Selon l'ultime enquête Datafolha samedi soir, l'écart s'est resserré, avec une victoire de Lula à 52%/48%. La marge d'erreur est de 2 points et les sondages avaient lourdement sous-estimé le score de Bolsonaro au 1er tour (43% contre 48% pour Lula). L'enjeu majeur de l'entre-deux tours a été la chasse aux 32 millions d'abstentionnistes du 1er tour (21%). Lula n'a obtenu que six millions de voix d'avance le 2 octobre. "C'est bien plus serré que quiconque l'aurait cru", dit à l'AFP Brian Winter, rédacteur en chef de Americas Quarterly, "ça va être une élection pleine de confusion".

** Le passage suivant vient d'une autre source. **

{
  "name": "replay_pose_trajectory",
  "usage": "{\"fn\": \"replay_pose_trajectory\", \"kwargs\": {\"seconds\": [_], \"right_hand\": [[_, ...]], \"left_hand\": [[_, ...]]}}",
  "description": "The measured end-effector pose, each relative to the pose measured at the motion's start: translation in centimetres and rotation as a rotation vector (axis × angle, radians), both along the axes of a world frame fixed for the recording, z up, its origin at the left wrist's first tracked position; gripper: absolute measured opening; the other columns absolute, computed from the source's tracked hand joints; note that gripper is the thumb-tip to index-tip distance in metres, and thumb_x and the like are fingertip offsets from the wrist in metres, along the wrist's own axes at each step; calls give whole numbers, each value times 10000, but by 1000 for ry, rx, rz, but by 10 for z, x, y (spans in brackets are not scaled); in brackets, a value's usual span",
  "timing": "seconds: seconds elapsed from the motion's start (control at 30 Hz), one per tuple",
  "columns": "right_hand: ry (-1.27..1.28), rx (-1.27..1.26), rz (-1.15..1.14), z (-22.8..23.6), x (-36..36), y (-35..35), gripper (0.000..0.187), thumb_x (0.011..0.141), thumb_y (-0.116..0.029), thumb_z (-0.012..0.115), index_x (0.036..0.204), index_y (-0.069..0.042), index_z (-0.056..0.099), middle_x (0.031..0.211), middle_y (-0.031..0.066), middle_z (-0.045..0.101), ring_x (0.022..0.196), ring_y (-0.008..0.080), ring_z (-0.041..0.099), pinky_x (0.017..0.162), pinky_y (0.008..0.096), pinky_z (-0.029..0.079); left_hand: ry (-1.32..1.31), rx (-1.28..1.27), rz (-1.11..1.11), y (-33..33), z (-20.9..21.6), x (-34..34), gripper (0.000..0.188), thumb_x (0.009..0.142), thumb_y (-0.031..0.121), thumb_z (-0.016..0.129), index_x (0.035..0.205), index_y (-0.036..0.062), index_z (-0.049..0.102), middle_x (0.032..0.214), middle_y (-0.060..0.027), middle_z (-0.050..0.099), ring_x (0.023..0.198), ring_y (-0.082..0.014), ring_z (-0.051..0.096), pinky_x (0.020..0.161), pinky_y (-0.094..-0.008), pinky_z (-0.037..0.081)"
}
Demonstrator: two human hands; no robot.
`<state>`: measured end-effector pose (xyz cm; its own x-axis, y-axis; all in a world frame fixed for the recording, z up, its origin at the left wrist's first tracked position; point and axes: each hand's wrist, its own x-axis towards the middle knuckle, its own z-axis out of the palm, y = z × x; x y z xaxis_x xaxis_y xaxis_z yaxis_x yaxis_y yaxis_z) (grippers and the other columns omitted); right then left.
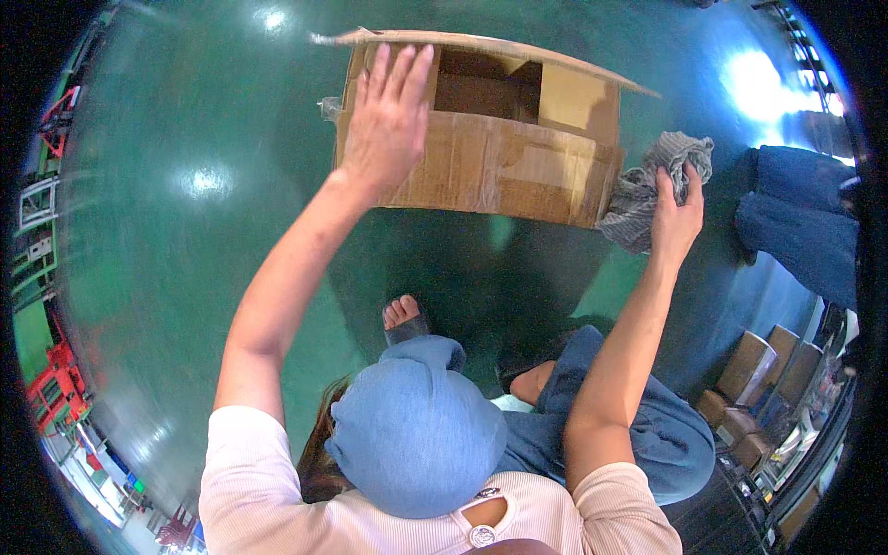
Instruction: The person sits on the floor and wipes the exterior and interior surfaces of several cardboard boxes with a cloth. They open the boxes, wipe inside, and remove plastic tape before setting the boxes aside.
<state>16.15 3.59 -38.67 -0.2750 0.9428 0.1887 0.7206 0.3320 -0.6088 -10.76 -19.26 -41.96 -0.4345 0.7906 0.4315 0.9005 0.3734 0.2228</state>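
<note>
An open cardboard box [527, 166] sits in front of me, its far flap raised along the back edge and clear tape across its near side. Over its left part lies my left hand [381, 125], fingers stretched out and holding nothing; whether the palm presses on the cardboard I cannot tell. My right hand [680, 208] grips a crumpled grey striped cloth [638, 203] at the box's right end, the cloth up against that side. Part of the box's inside shows dark, and shadow hides its bottom.
Green glossy floor [203, 250] surrounds the box. At the right edge is blue denim [800, 213], apparently another person's legs. Several small cardboard boxes [745, 370] stand at lower right. Red metal frames [60, 393] line the left edge. My bent knee [412, 425] is below the box.
</note>
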Motion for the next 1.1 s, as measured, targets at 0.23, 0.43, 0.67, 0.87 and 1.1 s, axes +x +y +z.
{"fn": "replay_pose_trajectory", "kwargs": {"seconds": [0.23, 0.43, 0.67, 0.87, 1.1], "right_hand": [[553, -663, 7, -30, 17, 13, 710, 826, -224, 615, 1401, -1, 262, 1375, 174, 391, 1240, 261, 408, 1037, 344, 306], [549, -845, 118, -33, 22, 4, 625, 841, -196, 571, 1384, -24, 314, 1315, 141, 464, 1195, 229, 453, 1009, 331, 339], [720, -915, 58, -27, 21, -10, 600, 826, -164, 569, 1367, -15, 355, 1290, 124, 491, 1147, 234, 489, 1002, 324, 348], [958, -1158, 203, -35, 57, -18, 802, 651, -209, 643, 1367, 19, 362, 1301, 134, 499, 1198, 258, 479, 1025, 341, 348], [367, -1074, 591, -25, 41, 9, 805, 592, -251, 736, 1304, 2, 456, 1312, 100, 480, 1251, 224, 409, 1070, 330, 273]], "left_hand": [[96, 49, 67, 78, 13, -69, 609, 911, 281, 500, 1388, -1, 246, 1367, -243, 364, 1273, -355, 361, 1040, -489, 307], [-159, -352, 128, 146, -5, -112, 678, 905, 469, 411, 1446, 107, 223, 1509, -123, 197, 1387, -313, 185, 1084, -573, 192], [-178, -566, 124, 169, -41, -118, 611, 896, 195, 516, 1436, 141, 236, 1446, -132, 317, 1354, -324, 262, 1034, -584, 282], [-398, -71, -393, 134, 14, -51, 643, 906, 399, 512, 1426, 101, 278, 1413, -134, 398, 1287, -327, 385, 1057, -416, 326], [-516, -583, -882, 42, 65, 39, 364, 769, 245, 647, 1079, 66, 576, 943, -136, 644, 894, -342, 619, 766, -440, 508]]}}
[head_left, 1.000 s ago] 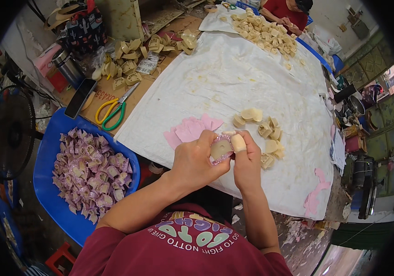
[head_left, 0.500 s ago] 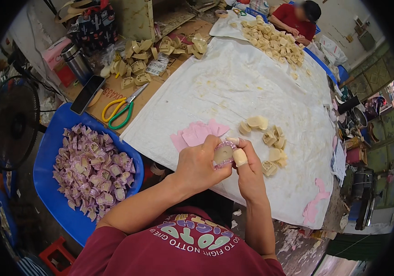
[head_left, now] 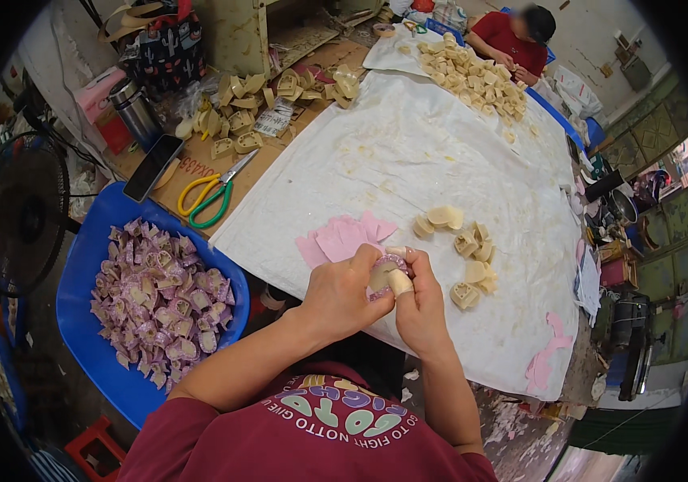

Bolsonaro acceptera-t-il le résultat s'il est le premier président se représentant à un second mandat à ne pas être réélu depuis le retour à la démocratie en 1985 ? Après avoir lancé des attaques incessantes contre le système "frauduleux" des urnes électroniques, il a affirmé vendredi: "celui qui a le plus de voix gagne. C'est la démocratie", sans convaincre.
Une campagne décisive
"Bolsonaro va remettre en question le résultat", estime Rogerio Dultra dos Santos, de l'Université fédérale de Fluminense. Beaucoup craignent une réplique brésilienne de l'assaut du Capitole après la défaite de Donald Trump qui pourrait viser par exemple la Cour suprême si souvent vilipendée par Bolsonaro. L'ex-capitaine peut compter sur "l'appui de ses électeurs les plus radicalisés (...) et provoquer des troubles", selon l'analyste, qui voit mal toutefois les forces armées s'aventurer dans un coup de force et souligne que les institutions démocratiques sont solides.
Lula, ancien métallo au destin hors norme, qui a connu la disgrâce de la prison (2018-2019) puis l'annulation de ses condamnations pour corruption, a dit espérer que Bolsonaro "reconnaîtra le résultat" s'il perd. Les réseaux sociaux - unique source d'information de la majorité des 170 millions d'utilisateurs brésiliens - ont véhiculé une masse inédite de fausses informations.
Avec cette sale campagne, les véritables préoccupations de la population ont été négligées: inflation, chômage, pauvreté ou faim, dont souffrent 33 millions de Brésiliens. Les bureaux fermeront à 17H00 (20H00 GMT), 12 gouverneurs d'États brésiliens seront également élus, et le nom du président de l'immense pays aux 215 millions d'habitants sera connu avant 20H00 (23H00 GMT).